Comédie musicale - Du bonheur à revendre

Les enfants (de gauche à droite): Marie-Pierre De Brienne (Liesl), Jérémie Boivin Côté (Friedrich), Frédérique Cyr Deschênes (Louisa), Marco Bocchicchio (Kurt), Frédérique Mousseau (Brigitta), Audrey-Louise Beauséjour (Marta), Alexandra Sicard (Gretl) chantent avec Florie Gauthier-Valiquette (à droite) dans le rôle de Maria, dans une scène de La Mélodie du bonheur.
Photo: festival juste pour rire Les enfants (de gauche à droite): Marie-Pierre De Brienne (Liesl), Jérémie Boivin Côté (Friedrich), Frédérique Cyr Deschênes (Louisa), Marco Bocchicchio (Kurt), Frédérique Mousseau (Brigitta), Audrey-Louise Beauséjour (Marta), Alexandra Sicard (Gretl) chantent avec Florie Gauthier-Valiquette (à droite) dans le rôle de Maria, dans une scène de La Mélodie du bonheur.

Malgré ses décors en carton-pâte et une adaptation très classique, La Mélodie du bonheur, de Denise Filiatrault, fait mouche: elle instille une joie de vivre contagieuse, fidèle au succès enfanté par Broadway en 1959 et relayé par le film de Robert Wise en 1965. Du bonheur à revendre.

Le très beau choeur de soeurs qui ouvre le spectacle donne le ton — avec à sa tête une solide mère abbesse (Noëlla Huet), rapatriée de la production torontoise.

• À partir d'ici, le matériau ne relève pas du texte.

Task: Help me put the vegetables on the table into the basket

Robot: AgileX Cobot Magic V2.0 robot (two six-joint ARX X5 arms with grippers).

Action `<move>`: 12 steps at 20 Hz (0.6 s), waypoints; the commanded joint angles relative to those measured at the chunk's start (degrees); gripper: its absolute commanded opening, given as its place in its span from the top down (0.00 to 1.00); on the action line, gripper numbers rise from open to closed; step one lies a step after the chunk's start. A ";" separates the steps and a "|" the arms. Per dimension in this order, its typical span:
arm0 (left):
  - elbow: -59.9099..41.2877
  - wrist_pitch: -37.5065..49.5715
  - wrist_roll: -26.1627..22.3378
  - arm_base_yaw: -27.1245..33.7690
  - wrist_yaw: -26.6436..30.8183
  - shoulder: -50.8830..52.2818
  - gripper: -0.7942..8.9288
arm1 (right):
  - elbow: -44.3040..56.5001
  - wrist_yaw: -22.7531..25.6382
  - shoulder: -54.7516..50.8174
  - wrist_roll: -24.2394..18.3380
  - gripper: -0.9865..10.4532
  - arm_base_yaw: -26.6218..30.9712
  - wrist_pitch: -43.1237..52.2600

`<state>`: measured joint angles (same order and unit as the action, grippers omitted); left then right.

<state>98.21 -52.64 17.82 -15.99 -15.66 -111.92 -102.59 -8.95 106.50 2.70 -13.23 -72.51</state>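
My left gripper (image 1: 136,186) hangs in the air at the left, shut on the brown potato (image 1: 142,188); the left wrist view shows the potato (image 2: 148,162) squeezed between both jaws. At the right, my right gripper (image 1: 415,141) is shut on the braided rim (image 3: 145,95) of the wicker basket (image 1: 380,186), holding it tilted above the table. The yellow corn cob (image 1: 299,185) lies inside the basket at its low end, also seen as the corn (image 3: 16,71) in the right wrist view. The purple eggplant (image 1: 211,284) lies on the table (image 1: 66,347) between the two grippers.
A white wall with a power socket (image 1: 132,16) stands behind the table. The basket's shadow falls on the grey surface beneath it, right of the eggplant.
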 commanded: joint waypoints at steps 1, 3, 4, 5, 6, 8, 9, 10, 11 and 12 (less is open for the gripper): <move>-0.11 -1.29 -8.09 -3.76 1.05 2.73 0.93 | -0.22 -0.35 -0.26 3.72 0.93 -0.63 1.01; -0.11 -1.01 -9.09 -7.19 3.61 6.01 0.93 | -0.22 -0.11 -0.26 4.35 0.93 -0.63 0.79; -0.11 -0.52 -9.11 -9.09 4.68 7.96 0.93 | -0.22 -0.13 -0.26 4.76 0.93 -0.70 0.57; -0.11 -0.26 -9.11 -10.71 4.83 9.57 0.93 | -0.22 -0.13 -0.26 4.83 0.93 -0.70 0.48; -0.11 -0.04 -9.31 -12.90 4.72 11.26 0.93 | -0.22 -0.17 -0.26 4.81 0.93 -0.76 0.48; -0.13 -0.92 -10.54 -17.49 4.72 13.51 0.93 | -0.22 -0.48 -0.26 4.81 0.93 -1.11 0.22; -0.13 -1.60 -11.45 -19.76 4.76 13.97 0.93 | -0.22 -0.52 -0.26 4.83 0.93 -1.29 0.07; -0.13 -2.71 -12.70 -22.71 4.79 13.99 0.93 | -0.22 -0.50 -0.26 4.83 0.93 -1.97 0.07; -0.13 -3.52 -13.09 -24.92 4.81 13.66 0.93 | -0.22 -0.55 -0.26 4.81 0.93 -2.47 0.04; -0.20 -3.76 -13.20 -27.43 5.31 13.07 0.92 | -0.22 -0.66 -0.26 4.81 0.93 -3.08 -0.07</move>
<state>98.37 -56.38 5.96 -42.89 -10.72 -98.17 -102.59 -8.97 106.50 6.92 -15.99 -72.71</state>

La réussite de la version québécoise repose sur une solide distribution qui tire aussi bien son épingle du jeu que du chant. La metteure en scène réussit également à condenser l'histoire — basée sur des faits réels — sans trop faire pâtir le scénario.

Le baron Von Trapp (Robert Marien, impeccable, égal à lui-même), veuf aigri et père de sept enfants (attachants et crédibles) éplorés par la perte de la mère, tombe amoureux de Maria, la gouvernante destinée au noviciat (superbe Florie Valiquette Gauthier, en Julie Andrews québécoise), qui leur redonne le goût de vivre et d'aimer. Le tout sur fond de frictions politiques liées à l'Anschluss, l'annexion de l'Autriche par l'Allemagne nazie.

On retrouve avec bonheur l'empathie des bonnes soeurs préoccupées par la vocation de Maria, les chansons qui scellent l'amour des enfants (Do ré mi, Mes joies quotidiennes) ou du père pour la jeune gouvernante (Edelweiss, Chansons des collines). Si bien qu'on oublie les quelques accrocs techniques des micros et les raccourcis du scénario...

En résulte un feu roulant de chorégraphies simplettes mais efficaces (ça pirouette même pendant les changements de décors), de tours de chant et de scènes plus théâtrales. Les trois heures de représentation sont vite passées. Et débouchent sur un irrésistible salut final, fait de rappels chantés (Au revoir, Farewell, Do ré mi).

Mais oubliez toute audace d'adaptation. Comme dans le film, la jeune gouvernante candide et pleine de vie apparaît pour la première fois sur la montagne, vallons de gazon synthétique surplombant la scène, en chantant Chansons des collines. Et ça marche. Car le public, conquis d'avance, veut renouer avec son souvenir de ce classique de la scène et du cinéma. Et, à bien y penser, on se demande si ce classique passerait l'épreuve d'une mise à jour.

L'ovation spontanée du public traduisait bien son enthousiasme le soir de la première médiatique, lundi. Pas de doute, La Mélodie du bonheur annonce un autre succès estival pour le festival Juste pour rire, qui a déjà annoncé une série de reprises en août et en envisage d'autres en septembre.